_WHAT IS NEEDED_
Whatever lines the data contains, output all of them unchanged.

_PROVIDED DATA_
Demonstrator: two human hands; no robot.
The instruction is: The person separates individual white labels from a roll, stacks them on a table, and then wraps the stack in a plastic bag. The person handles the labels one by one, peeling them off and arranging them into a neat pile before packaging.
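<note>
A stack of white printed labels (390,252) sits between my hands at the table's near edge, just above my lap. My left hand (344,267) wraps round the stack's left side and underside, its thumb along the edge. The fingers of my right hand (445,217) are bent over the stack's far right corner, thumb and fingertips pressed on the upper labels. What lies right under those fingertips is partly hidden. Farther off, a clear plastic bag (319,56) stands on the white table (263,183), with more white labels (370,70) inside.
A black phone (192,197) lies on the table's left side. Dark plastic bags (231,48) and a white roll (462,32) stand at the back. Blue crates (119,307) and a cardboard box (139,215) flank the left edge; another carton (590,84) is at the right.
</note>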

_ANSWER SPACE_
Demonstrator: two human hands; no robot.
The instruction is: The person separates individual white labels from a roll, stacks them on a table, and then wraps the stack in a plastic bag. The person handles the labels one by one, peeling them off and arranging them into a neat pile before packaging.
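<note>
A stack of white printed labels (390,252) sits between my hands at the table's near edge, just above my lap. My left hand (344,267) wraps round the stack's left side and underside, its thumb along the edge. The fingers of my right hand (445,217) are bent over the stack's far right corner, thumb and fingertips pressed on the upper labels. What lies right under those fingertips is partly hidden. Farther off, a clear plastic bag (319,56) stands on the white table (263,183), with more white labels (370,70) inside.
A black phone (192,197) lies on the table's left side. Dark plastic bags (231,48) and a white roll (462,32) stand at the back. Blue crates (119,307) and a cardboard box (139,215) flank the left edge; another carton (590,84) is at the right.
</note>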

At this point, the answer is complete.